Dalam bagian lain, Yusuf Mansur mengatakan nominal kecil tetap dilayani. Ia mencontohkan Rp1.000 yang dapat dikirim lewat PayTren, menegaskan tidak ada patokan harga baku. Konteks potongan tersebut, menurutnya, adalah candaan ketika sedang menjajal fitur transfer mikro. Ini pula yang memantik simpang siur, karena bagian candaan dan uji fitur tidak selalu ikut tersebar bersamaan di media sosial.
Reaksi warganet pun terbelah. Ada yang menilai ucapannya menyerupai komersialisasi doa, ada pula yang melihatnya sebagai gaya komunikasi spontan saat siaran langsung yang sering memadukan edukasi, humor, dan ajakan donasi. Namun yang pasti, rekaman itu sukses mengerek perbincangan tentang batas etika promosi donasi di ruang digital.

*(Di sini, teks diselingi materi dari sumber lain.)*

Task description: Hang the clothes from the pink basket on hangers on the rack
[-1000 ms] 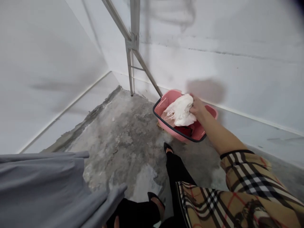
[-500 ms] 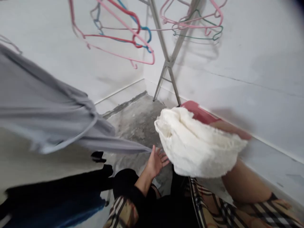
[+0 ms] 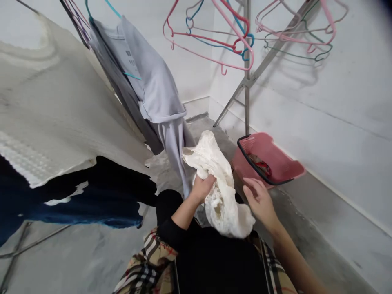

Klarifikasi Langsung dari Yusuf Mansur
Menjawab kehebohan, Yusuf Mansur menyatakan video yang beredar adalah materi lama dan disampaikan dalam format bercanda. Ia mengaku memang kerap melempar gurauan bernada hiperbola untuk menghidupkan suasana siaran, namun menegaskan tidak pernah mematok tarif khusus pada doa. Ia bahkan menyebut contoh nominal yang sengaja dibesar-besarkan sebagai bagian dari canda. Dalam penjelasannya, ia juga menggarisbawahi konteks uji coba fitur transfer kecil antarpengguna di masa lalu.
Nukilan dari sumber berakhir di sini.